Statement by President George W. Bush:
Laura and I are anguished by the brutal suffocation of George Floyd and disturbed by the injustice and fear that suffocate our country. Yet we have resisted the urge to speak out, because this is not the time for us to lecture. It is time for us to listen. It is time for America to examine our tragic failures — and as we do, we will also see some of our redeeming strengths.
It remains a shocking failure that many African Americans, especially young African American men, are harassed and threatened in their own country. It is a strength when protesters, protected by responsible law enforcement, march for a better future. This tragedy — in a long series of similar tragedies — raises a long overdue question: How do we end systemic racism in our society? The only way to see ourselves in a true light is to listen to the voices of so many who are hurting and grieving. Those who set out to silence those voices do not understand the meaning of America — or how it becomes a better place.
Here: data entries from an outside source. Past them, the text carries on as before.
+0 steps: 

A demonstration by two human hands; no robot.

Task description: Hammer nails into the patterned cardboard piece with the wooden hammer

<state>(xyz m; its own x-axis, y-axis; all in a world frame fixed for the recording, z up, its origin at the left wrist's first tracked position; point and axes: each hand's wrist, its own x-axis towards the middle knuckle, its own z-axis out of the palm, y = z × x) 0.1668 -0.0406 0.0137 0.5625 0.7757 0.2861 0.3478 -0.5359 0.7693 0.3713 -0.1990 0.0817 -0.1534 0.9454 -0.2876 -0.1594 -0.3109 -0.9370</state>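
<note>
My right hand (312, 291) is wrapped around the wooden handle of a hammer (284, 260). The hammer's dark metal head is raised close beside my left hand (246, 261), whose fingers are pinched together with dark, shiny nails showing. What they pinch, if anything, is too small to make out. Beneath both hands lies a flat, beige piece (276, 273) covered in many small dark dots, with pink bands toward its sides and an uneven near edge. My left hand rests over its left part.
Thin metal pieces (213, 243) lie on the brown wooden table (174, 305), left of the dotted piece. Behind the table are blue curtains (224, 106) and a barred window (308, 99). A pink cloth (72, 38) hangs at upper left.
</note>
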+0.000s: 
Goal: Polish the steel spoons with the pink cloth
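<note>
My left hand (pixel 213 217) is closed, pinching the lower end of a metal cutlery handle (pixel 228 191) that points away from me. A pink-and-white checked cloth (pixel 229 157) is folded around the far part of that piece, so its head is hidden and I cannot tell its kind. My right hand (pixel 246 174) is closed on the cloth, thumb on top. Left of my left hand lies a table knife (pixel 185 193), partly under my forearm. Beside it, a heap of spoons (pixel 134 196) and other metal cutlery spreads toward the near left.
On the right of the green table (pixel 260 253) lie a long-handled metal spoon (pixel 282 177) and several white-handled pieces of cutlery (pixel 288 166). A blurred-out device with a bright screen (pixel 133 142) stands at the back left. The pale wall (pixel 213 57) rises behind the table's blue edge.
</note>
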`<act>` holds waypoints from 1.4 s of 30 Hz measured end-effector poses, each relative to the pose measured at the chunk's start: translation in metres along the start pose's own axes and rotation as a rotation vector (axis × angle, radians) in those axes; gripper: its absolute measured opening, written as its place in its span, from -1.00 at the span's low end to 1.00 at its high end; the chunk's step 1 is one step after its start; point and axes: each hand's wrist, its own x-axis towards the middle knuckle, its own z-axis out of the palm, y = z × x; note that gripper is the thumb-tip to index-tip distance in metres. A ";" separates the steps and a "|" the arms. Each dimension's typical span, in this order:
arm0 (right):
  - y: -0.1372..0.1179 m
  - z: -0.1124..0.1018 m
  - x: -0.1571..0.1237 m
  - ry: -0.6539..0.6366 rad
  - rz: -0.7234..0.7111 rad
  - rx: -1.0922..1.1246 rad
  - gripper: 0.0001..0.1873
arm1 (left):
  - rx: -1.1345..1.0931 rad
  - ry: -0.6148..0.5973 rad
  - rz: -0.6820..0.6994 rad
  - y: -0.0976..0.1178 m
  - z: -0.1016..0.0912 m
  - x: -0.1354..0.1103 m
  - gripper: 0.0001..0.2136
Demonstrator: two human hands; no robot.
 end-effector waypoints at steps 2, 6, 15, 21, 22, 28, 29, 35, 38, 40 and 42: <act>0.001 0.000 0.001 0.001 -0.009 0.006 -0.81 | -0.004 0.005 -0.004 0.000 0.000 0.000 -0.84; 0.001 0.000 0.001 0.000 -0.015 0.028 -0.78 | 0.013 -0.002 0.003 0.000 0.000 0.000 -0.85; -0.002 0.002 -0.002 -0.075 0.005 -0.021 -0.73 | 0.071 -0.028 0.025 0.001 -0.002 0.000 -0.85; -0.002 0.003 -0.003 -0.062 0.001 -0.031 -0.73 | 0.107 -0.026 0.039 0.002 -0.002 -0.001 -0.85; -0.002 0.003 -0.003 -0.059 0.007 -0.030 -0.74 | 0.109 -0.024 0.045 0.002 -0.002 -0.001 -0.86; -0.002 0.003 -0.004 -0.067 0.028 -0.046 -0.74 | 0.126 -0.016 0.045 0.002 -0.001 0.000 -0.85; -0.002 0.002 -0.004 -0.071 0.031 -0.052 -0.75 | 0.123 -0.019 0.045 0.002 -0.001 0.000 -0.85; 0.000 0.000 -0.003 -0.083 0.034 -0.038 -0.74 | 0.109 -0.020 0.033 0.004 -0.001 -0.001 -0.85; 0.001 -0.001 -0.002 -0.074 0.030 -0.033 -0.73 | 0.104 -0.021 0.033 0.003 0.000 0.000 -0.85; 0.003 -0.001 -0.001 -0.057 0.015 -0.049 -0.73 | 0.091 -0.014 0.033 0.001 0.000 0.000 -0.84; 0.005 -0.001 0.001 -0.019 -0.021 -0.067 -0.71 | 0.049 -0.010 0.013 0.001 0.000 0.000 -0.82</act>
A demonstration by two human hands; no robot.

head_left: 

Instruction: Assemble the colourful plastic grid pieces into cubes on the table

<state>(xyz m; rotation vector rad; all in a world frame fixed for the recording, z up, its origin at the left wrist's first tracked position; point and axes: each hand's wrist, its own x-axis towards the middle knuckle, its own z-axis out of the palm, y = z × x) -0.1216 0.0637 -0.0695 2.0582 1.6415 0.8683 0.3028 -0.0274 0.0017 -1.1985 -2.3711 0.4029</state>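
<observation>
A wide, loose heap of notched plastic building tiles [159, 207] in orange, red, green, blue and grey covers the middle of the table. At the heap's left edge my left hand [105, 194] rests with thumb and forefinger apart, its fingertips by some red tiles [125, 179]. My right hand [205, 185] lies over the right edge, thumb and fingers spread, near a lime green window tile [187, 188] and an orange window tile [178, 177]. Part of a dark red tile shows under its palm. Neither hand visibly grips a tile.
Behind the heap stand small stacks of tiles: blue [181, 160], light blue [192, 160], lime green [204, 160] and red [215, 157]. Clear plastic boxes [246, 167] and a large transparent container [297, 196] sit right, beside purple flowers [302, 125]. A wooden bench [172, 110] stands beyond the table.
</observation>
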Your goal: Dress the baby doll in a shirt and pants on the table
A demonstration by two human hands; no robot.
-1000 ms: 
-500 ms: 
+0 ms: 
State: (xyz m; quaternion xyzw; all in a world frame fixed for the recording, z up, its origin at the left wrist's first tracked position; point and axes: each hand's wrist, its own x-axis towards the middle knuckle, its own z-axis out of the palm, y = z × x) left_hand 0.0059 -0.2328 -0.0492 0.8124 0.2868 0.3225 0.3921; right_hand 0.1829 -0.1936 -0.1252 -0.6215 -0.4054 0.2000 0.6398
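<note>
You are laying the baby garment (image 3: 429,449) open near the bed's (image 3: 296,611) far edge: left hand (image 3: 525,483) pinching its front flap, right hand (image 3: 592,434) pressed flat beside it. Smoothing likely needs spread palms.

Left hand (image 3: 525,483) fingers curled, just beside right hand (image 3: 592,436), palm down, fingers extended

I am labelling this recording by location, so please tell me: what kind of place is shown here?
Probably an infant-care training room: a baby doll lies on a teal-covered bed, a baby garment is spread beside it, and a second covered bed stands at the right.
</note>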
America’s greatest challenge has long been to unite people of very different backgrounds into a single nation of justice and opportunity. The doctrine and habits of racial superiority, which once nearly split our country, still threaten our Union. The answers to American problems are found by living up to American ideals — to the fundamental truth that all human beings are created equal and endowed by God withcertain rights. We have often underestimated how radical that quest really is, and how our cherished principles challenge systems of intended or assumed injustice. The heroes of America — from Frederick Douglass, to Harriet Tubman, to Abraham Lincoln, to Martin Luther King, Jr. — are heroes of unity. Their calling has never been for the fainthearted. They often revealed the nation’s disturbing bigotry and exploitation — stains on our character sometimes difficult for the American majority to examine. We can only see the reality of America’s need by seeing it through the eyes of the threatened, oppressed, and disenfranchised.
That is exactly where we now stand. Many doubt the justice of our country, and with good reason. Black people see the repeated violation of their rights without an urgent and adequate response from American institutions. We know that lasting justice will only come by peaceful means. Looting is not liberation, and destruction is not progress. But we also know that lasting peace in our communities requires truly equal justice. The rule of law ultimately depends on the fairness and legitimacy of the legal system. And achieving justice for all is the duty of all.
This will require a consistent, courageous, and creative effort. We serve our neighbors best when we try to understand their experience. We love our neighbors as ourselves when we treat them as equals, in both protection and compassion. There is a better way — the way of empathy, and shared commitment, and bold action, and a peace rooted in justice. I am confident that together, Americans will choose the better way.